Every record below needs to be retyped exactly as it appears.
##### DATA
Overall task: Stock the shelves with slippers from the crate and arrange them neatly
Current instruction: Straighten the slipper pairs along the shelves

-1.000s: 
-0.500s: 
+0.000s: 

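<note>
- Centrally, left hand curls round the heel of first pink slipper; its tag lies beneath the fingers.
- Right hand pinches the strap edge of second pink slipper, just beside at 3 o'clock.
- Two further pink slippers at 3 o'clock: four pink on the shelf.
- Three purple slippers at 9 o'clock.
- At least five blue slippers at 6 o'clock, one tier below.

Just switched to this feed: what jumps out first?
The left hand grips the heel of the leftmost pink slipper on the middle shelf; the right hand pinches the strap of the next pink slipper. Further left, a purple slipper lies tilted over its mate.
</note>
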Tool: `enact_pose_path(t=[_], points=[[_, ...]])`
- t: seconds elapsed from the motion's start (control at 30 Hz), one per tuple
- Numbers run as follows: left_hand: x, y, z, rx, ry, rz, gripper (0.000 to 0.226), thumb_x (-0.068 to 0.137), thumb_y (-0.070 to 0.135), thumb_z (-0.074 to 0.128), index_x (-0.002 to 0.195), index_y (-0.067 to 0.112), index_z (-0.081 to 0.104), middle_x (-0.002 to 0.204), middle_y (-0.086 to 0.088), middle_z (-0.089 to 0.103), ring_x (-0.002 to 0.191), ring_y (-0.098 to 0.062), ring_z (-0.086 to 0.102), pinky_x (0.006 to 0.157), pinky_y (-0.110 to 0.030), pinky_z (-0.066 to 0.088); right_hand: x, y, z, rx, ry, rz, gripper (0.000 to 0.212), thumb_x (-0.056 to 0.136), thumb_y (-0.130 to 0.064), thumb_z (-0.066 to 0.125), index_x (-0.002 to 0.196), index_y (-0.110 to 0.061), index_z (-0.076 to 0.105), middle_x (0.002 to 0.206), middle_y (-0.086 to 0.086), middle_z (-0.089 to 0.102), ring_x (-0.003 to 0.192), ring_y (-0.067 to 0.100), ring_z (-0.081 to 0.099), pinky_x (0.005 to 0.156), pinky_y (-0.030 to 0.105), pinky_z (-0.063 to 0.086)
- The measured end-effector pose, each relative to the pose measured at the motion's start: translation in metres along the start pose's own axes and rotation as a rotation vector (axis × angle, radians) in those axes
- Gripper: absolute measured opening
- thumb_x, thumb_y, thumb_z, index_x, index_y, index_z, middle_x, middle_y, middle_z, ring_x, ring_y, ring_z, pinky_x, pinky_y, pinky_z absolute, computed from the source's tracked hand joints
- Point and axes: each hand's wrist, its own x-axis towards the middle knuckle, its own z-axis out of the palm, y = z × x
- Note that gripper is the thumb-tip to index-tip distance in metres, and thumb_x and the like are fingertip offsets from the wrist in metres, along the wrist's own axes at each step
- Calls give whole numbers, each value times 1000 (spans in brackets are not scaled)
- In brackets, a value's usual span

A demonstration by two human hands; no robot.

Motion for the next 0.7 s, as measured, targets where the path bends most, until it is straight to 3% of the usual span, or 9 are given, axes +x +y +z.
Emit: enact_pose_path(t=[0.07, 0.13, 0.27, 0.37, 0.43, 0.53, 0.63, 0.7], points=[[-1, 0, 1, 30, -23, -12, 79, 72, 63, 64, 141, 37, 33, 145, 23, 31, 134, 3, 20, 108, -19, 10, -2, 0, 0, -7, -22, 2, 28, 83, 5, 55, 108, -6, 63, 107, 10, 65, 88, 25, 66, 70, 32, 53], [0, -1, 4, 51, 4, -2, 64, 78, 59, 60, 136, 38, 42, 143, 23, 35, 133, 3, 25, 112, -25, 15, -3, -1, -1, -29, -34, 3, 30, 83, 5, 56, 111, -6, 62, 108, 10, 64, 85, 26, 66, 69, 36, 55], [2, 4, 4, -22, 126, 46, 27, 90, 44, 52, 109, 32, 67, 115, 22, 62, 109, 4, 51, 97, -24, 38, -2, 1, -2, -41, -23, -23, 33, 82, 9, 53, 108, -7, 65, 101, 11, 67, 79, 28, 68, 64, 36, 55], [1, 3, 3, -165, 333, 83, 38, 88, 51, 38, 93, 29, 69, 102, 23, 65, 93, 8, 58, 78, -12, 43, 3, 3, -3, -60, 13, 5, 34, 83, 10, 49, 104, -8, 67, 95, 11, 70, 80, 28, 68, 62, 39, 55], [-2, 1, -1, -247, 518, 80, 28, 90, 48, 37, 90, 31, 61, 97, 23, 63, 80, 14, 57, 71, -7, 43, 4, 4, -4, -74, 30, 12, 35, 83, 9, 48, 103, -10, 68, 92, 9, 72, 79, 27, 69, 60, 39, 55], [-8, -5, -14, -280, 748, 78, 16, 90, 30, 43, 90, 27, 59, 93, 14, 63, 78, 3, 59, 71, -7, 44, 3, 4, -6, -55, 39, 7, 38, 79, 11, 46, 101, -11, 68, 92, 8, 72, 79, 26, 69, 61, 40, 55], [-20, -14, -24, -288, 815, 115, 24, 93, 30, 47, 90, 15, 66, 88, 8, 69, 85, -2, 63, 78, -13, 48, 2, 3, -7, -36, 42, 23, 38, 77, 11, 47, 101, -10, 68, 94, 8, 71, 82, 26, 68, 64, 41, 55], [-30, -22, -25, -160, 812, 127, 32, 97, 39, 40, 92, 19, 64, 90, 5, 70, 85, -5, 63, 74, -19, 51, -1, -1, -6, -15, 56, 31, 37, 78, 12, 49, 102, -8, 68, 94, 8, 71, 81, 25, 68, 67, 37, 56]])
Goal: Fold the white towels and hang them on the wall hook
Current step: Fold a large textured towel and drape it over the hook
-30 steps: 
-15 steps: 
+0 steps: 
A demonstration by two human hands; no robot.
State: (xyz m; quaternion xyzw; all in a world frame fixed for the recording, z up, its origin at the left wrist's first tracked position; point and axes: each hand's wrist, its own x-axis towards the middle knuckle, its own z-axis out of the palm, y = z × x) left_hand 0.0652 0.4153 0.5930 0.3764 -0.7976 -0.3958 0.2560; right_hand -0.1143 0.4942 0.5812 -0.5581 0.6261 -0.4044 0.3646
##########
### ANSWER
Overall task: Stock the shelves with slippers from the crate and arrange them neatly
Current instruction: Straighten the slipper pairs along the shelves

-1.000s: 
-0.500s: 
+0.000s: 

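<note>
- Centrally, left hand curls round the heel of first pink slipper; its tag lies beneath the fingers.
- Right hand pinches the strap edge of second pink slipper, just beside at 3 o'clock.
- Two further pink slippers at 3 o'clock: four pink on the shelf.
- Three purple slippers at 9 o'clock.
- At least five blue slippers at 6 o'clock, one tier below.

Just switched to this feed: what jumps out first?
The left hand grips the heel of the leftmost pink slipper on the middle shelf; the right hand pinches the strap of the next pink slipper. Further left, a purple slipper lies tilted over its mate.
</note>
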Tool: `enact_pose_path(t=[_], points=[[_, ...]])`
- t: seconds elapsed from the motion's start (control at 30 Hz), one per tuple
- Numbers run as follows: left_hand: x, y, z, rx, ry, rz, gripper (0.000 to 0.226), thumb_x (-0.068 to 0.137), thumb_y (-0.070 to 0.135), thumb_z (-0.074 to 0.128), index_x (-0.002 to 0.195), index_y (-0.067 to 0.112), index_z (-0.081 to 0.104), middle_x (-0.002 to 0.204), middle_y (-0.086 to 0.088), middle_z (-0.089 to 0.103), ring_x (-0.002 to 0.191), ring_y (-0.098 to 0.062), ring_z (-0.086 to 0.102), pinky_x (0.006 to 0.157), pinky_y (-0.110 to 0.030), pinky_z (-0.066 to 0.088); right_hand: x, y, z, rx, ry, rz, gripper (0.000 to 0.212), thumb_x (-0.056 to 0.136), thumb_y (-0.130 to 0.064), thumb_z (-0.066 to 0.125), index_x (-0.002 to 0.196), index_y (-0.110 to 0.061), index_z (-0.076 to 0.105), middle_x (0.002 to 0.206), middle_y (-0.086 to 0.086), middle_z (-0.089 to 0.102), ring_x (-0.003 to 0.192), ring_y (-0.067 to 0.100), ring_z (-0.081 to 0.099), pinky_x (0.005 to 0.156), pinky_y (-0.030 to 0.105), pinky_z (-0.063 to 0.086)
- The measured end-effector pose, each relative to the pose measured at the motion's start: translation in metres along the start pose's own axes and rotation as a rotation vector (axis × angle, radians) in those axes
- Gripper: absolute measured opening
- thumb_x, thumb_y, thumb_z, index_x, index_y, index_z, middle_x, middle_y, middle_z, ring_x, ring_y, ring_z, pinky_x, pinky_y, pinky_z absolute, computed from the source's tracked hand joints
- Point and axes: each hand's wrist, its own x-axis towards the middle knuckle, its own z-axis out of the palm, y = z × x
- Note that gripper is the thumb-tip to index-tip distance in metres, and thumb_x and the like are fingertip offsets from the wrist in metres, along the wrist's own axes at each step
- Calls give whole numbers, each value times 1000 (spans in brackets are not scaled)
- In brackets, a value's usual span

A demonstration by two human hands; no robot.

Motion for the next 0.7 s, as measured, targets where the path bends most, until it is straight to 3% of the usual span, or 9 are given, axes +x +y +z.
Emit: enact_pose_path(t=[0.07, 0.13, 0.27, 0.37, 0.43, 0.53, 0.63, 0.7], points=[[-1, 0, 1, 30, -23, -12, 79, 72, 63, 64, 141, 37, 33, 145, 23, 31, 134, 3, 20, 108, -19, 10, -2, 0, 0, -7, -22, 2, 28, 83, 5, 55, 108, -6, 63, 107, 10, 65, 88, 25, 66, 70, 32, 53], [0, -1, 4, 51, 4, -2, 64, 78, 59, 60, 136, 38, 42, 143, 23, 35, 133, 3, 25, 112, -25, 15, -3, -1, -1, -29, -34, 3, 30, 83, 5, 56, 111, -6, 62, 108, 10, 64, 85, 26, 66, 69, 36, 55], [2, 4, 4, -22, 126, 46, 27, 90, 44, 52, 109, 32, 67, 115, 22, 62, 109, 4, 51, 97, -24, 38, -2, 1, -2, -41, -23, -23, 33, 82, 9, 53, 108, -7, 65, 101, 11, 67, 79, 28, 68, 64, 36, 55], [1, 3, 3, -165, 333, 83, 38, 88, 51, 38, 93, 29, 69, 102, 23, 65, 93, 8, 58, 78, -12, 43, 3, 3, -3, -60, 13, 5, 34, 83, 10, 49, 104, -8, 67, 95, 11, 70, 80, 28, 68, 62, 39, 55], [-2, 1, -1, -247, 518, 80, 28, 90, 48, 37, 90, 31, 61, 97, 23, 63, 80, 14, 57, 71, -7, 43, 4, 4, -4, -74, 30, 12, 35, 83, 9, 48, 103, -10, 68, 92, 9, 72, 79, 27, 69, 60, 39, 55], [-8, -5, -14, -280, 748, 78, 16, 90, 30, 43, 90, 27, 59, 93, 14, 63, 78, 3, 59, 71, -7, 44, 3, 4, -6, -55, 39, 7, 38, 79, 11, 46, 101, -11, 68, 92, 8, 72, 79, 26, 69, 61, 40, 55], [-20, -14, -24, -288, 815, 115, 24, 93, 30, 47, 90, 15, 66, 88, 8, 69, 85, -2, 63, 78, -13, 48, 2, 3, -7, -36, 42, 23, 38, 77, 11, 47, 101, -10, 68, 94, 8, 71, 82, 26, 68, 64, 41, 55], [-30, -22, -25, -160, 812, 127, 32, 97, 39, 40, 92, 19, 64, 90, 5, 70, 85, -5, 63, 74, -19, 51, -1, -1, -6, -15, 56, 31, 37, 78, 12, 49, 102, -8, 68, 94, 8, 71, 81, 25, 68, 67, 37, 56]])
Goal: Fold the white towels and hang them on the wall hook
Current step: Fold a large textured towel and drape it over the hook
-30 steps: 
-15 steps: 
+0 steps: 
A demonstration by two human hands; no robot.
State: (xyz m; quaternion xyzw; all in a world frame fixed for the recording, z up, its origin at the left wrist's first tracked position; point and axes: each hand's wrist, its own x-axis towards the middle knuckle, its own z-axis out of the palm, y = z × x) left_hand 0.0652 0.4153 0.5930 0.3764 -0.7976 -0.3958 0.2560; right_hand -0.1143 0.4942 0.5812 -0.5581 0.6261 -0.4044 0.3646

There's nothing else to the answer.